Alcune di esse sostengono che dietro a quanto successo ci sarebbe la mano del Deep State, cioè quel presunto sistema di potere di palazzo che lo stesso Trump ha più volte indicato come il nemico da abbattere. Alcuni post sul social X (ex Twitter), secondo quanto riferito dalla BBC, avrebbero perfino identificato i mandanti in Barack Obama, Hillary Clinton e l’ex vicepresidente di Trump Mike Pence. Addirittura un deputato repubblicano della Georgia, Mike Collins, si è spinto ad affermare che a dare l’ordine sarebbe stato lo stesso presidente Joe Biden, attaccato perfino dal portavoce del Cremlino Dmitry Peskov, che pur non indicandolo come un vero e proprio mandante ha dichiarato che quanto è avvenuto sarebbe il risultato della politica di demonizzazione dell’avversario da parte del presidente.

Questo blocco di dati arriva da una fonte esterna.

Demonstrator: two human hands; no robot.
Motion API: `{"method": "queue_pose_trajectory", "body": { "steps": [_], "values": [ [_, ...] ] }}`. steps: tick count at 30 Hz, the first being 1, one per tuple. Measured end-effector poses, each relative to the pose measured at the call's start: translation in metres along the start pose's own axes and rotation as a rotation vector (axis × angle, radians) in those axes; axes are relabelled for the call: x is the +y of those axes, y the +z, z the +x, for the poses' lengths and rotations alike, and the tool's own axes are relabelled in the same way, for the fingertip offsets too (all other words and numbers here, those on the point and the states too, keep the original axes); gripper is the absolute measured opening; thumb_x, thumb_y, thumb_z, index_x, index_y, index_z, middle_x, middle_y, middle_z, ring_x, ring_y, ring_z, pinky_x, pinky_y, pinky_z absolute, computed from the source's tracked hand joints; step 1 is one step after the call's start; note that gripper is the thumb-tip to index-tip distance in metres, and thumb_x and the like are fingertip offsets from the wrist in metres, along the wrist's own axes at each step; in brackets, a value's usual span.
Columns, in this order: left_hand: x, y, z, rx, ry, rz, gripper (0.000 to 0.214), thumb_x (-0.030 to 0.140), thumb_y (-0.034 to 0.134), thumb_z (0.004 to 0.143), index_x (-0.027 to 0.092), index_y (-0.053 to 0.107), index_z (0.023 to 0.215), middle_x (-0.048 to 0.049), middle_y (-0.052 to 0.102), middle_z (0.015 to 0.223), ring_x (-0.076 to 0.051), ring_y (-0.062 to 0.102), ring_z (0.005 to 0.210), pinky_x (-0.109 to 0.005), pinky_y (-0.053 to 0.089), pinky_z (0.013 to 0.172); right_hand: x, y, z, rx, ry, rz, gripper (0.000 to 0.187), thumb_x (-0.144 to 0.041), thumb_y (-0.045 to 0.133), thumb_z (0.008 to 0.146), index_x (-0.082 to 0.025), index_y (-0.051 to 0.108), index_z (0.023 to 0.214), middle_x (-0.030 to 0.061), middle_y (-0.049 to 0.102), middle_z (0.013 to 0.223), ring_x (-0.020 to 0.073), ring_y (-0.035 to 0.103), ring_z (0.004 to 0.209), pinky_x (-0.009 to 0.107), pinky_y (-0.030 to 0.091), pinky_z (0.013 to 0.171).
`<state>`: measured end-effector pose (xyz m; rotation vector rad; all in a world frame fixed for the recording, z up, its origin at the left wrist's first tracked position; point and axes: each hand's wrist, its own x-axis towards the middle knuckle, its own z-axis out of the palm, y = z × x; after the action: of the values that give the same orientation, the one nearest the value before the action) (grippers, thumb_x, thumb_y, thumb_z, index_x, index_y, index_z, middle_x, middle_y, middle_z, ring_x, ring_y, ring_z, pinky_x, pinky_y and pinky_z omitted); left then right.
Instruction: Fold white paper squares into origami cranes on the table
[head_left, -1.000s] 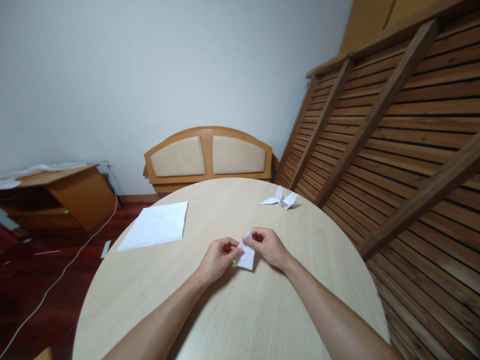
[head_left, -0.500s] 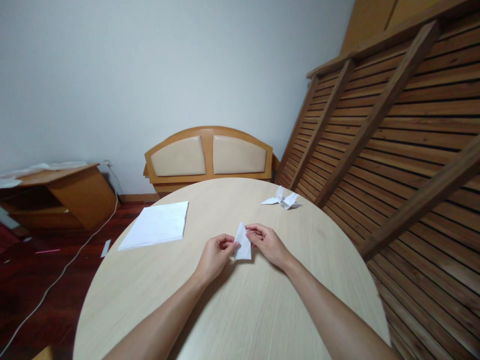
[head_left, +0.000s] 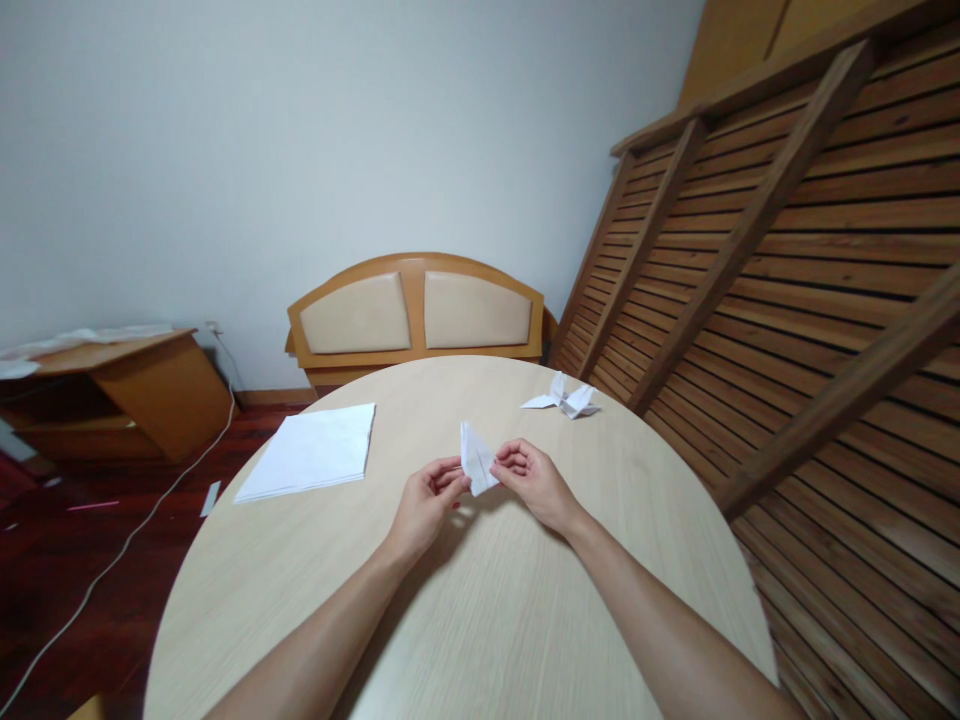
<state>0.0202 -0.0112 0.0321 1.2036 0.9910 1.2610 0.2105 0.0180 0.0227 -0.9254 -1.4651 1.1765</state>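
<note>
A small piece of folded white paper (head_left: 477, 461) is held between my two hands just above the round table, its pointed end upward and tilted left. My left hand (head_left: 430, 502) pinches its lower left edge between thumb and fingers. On the opposite side, the thumb and fingers of my right hand (head_left: 535, 484) grip the paper's right corner. A folded white paper crane (head_left: 564, 396) rests on the table beyond my right hand. Left of my hands lies a stack of white paper sheets (head_left: 311, 452).
The round pale wooden table (head_left: 480, 620) fills the foreground. A headboard (head_left: 416, 310) stands behind it against the wall. Large slatted wooden panels (head_left: 787, 300) lean along the right side. At the left are a low wooden desk (head_left: 161, 390) and a white cable (head_left: 135, 535) on the floor.
The folded paper has been lifted slightly and turned, its tip now leaning left instead of pointing straight up. My right hand has shifted its grip to the paper's right corner.
</note>
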Motion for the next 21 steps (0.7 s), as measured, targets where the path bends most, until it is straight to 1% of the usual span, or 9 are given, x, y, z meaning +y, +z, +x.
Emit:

Alla follia complottista non è sfuggito nemmeno il giornalista sportivo italiano Marco Violi, vittima di affermazioni false come l’essere iscritto al movimento di estrema sinistra Antifa e di essere tra i mandanti dell’attentato. Queste affermazioni sono state smentite dallo stesso Violi in un post su Instagram, ma prima che potesse farlo erano già diventate virali, toccando i 4 milioni di visualizzazioni.
D’altra parte non sono mancate minimizzazioni dell’accaduto nemmeno negli ambienti democratici e progressisti. Alcuni infatti sostengono una teoria del complotto all’inverso, che vedrebbe nell’attentato quasi una “messa in scena” allo scopo di martirizzare Trump e fargli guadagnare simpatia, tantoché, sempre su X, a spopolare è stato l’hashtag #staged, che in italiano può essere tradotto come “inscenato” o “organizzato”.
Qualsiasi cosa sia, le prossime elezioni presidenziali americane si preannunciano le piu’ imprevidibili e difficili di sempre.